[SOLVED] Custom Rockon perpetually uninstalling

Hi,
on Rockstor 4.0.9 I am encountering a curious behavior for the first time. I played around with a custom version of MinIO that I created. It installed. However, when I am trying to uninstall it, it is perpetually stuck in the uninstall mode (the spinning cog on a greyed out Rockon).
After some time, based on some other comments, I used the /opt/rockstor/bin/delete-rockon <rockon_name> option. It cleaned out the database, however the task is still hanging at ‘uninstall’.

Finally, I went for a reboot, but that did not have any effect either.

In the logs I only see this (when I’m on the page I presume);

[04/Jan/2022 19:59:50] ERROR [system.osi:199] non-zero code(1) returned by command: 
['/usr/bin/docker', 'rm', 'MinIO_dw']. output: [''] error: ['Error: No such container: MinIO_dw', '']
[04/Jan/2022 19:59:52] INFO [storageadmin.views.rockon:103] Rockon (MinIO_dw) state pending and no pending task: assuming task is mid execution.
[04/Jan/2022 19:59:56] INFO [storageadmin.views.rockon:103] Rockon (MinIO_dw) state pending and no pending task: assuming task is mid execution.
[04/Jan/2022 20:00:00] INFO [storageadmin.tasks:63] Task [install] completed OK
[04/Jan/2022 20:01:40] INFO [storageadmin.tasks:55] Now executing Huey task [stop], id: ff837932-f295-4786-97eb-a1f69961a2c3.
[04/Jan/2022 20:01:40] INFO [storageadmin.tasks:63] Task [stop] completed OK
[04/Jan/2022 20:02:30] INFO [storageadmin.tasks:55] Now executing Huey task [uninstall], id: e2386433-f168-4c96-992d-8c1b701f1847.
[04/Jan/2022 20:02:31] INFO [storageadmin.tasks:63] Task [uninstall] completed OK
[04/Jan/2022 20:02:31] INFO [storageadmin.views.rockon:103] Rockon (MinIO_dw) state pending and no pending task: assuming task is mid execution.
[04/Jan/2022 20:02:43] INFO [storageadmin.views.rockon:103] Rockon (MinIO_dw) state pending and no pending task: assuming task is mid execution.
[04/Jan/2022 20:02:57] INFO [storageadmin.views.rockon:103] Rockon (MinIO_dw) state pending and no pending task: assuming task is mid execution.

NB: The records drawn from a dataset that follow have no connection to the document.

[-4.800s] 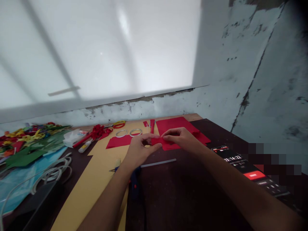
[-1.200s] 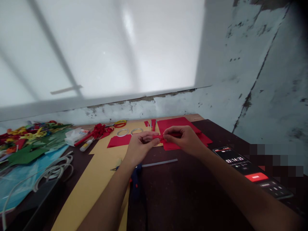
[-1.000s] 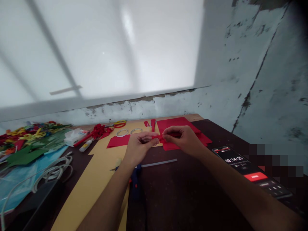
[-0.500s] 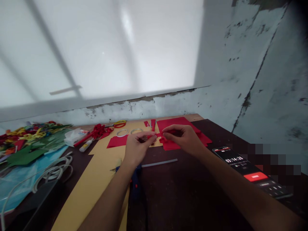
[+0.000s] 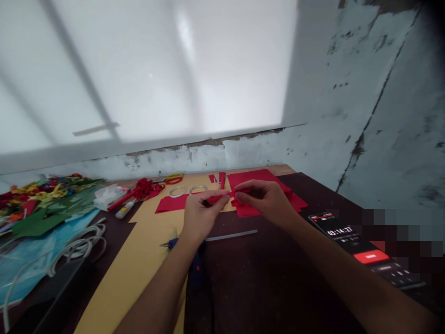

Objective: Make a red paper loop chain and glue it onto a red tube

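Observation:
Both hands meet over the table around a narrow red strip (image 5: 232, 195), which looks like paper or felt. My left hand (image 5: 201, 213) pinches its left part between thumb and fingers. My right hand (image 5: 266, 202) is closed on the right part, its fingertips close to the left ones. A small loop of red material hangs under the right fingertips. Behind the hands lie red sheets (image 5: 274, 176) and a red rolled piece (image 5: 222, 180). Beneath my left forearm, partly hidden, is a blue glue gun (image 5: 196, 269) with a clear glue stick (image 5: 232, 235) at its back.
A phone (image 5: 333, 241) showing a timer lies at the right. Yellow-handled scissors (image 5: 173, 178), two silver rings (image 5: 177, 191), a red flower (image 5: 144, 189) and a glue bottle (image 5: 125, 209) stand farther left. A white cable (image 5: 78, 246) coils near colourful craft pieces (image 5: 41, 197).
My left hand has turned slightly and moved a little right, its fingertips nearer the right hand. My right hand keeps its pinch in almost the same place.

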`<state>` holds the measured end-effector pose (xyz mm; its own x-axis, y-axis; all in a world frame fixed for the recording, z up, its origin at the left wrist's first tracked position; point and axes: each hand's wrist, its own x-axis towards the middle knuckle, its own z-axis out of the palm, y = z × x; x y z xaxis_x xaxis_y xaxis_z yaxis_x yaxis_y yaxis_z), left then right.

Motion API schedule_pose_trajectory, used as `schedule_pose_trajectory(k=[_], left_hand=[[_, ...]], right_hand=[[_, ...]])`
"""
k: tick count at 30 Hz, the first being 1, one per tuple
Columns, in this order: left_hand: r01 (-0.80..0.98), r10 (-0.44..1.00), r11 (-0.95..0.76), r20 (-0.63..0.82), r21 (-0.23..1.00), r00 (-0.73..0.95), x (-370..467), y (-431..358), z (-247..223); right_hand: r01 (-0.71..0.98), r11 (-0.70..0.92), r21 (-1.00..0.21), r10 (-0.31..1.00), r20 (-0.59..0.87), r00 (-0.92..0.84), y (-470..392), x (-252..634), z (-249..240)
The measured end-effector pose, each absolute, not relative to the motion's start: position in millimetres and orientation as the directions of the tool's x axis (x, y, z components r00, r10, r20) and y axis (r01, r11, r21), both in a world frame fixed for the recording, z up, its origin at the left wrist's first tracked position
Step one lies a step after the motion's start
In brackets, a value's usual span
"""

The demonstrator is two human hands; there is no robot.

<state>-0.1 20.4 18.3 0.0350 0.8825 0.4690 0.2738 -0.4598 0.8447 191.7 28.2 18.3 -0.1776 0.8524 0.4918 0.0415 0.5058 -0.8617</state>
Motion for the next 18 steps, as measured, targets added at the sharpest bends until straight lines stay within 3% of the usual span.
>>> schedule_pose_trajectory(k=[9, 18], left_hand=[[0.256, 0.877, -0.48, 0.468, 0.839, 0.11, 2.2, 18.2, 19.9], [0.244, 0.91, -0.41, 0.412, 0.879, 0.044, 1.2, 18.4, 21.6]], right_hand=[[0.017, 0.487, -0.873, 0.86, 0.476, -0.183, 29.6, 188.5, 12.7], [-0.03, 0.474, -0.88, 0.862, 0.471, -0.188, 28.3, 189.9, 15.0]])
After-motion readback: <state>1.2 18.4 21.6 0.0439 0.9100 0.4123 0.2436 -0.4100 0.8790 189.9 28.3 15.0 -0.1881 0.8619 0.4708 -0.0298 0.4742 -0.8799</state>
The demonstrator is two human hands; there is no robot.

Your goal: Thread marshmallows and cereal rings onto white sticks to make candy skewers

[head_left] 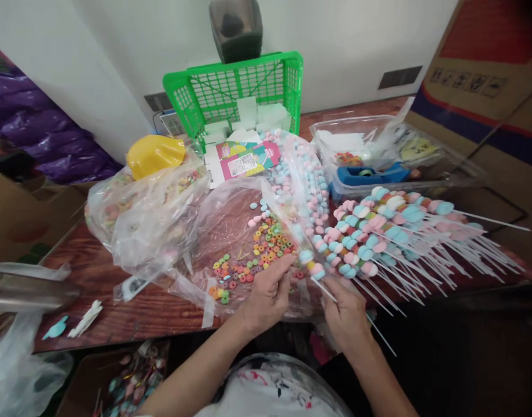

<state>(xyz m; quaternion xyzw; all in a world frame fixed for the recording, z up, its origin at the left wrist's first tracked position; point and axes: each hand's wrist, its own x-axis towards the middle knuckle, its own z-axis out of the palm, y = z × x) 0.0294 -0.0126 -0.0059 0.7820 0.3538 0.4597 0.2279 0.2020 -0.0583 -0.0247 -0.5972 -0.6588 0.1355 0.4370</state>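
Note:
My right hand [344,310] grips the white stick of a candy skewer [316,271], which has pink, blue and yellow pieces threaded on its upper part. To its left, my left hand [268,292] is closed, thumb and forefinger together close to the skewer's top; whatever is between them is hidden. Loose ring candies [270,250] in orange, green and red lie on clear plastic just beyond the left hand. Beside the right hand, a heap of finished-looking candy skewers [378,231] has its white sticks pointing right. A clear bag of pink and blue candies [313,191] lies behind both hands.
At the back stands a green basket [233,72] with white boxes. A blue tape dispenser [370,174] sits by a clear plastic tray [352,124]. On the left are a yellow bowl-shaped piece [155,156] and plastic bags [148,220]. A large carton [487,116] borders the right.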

And that continues until today …
when I check via console, the image/container doesn’t exist anymore, but yet this task still seems to be hanging around …

any other suggestions?

1 Like

@Hooverdan
Not quite sure how this may have happened, and a proper fix could follow once we have a reproducer. But for now your could try wiping the huey state stuff to see if that is part of what’s getting twisted up here.
So you could first logout of the Rockstor Web-UI and then stop all rockstor processes:

systemctl stop rockstor-bootstrap rockstor rockstor-pre

then wipe the current Huey status which is held in the following files:

-rw-r--r-- 1 root root 28672 Jan  5 18:12 rockstor-tasks-huey.db
-rw-r--r-- 1 root root 32768 Jan  5 18:33 rockstor-tasks-huey.db-shm
-rw-r--r-- 1 root root     0 Jan  5 18:33 rockstor-tasks-huey.db-wal

so say, assuming an rpm install:

rm /opt/rockstor/rockstor-tasks-huey.*

Then restart all the Rockstor services (I’ve left out the hdparm, and ipv6 check services in this case but those shouldn’t matter).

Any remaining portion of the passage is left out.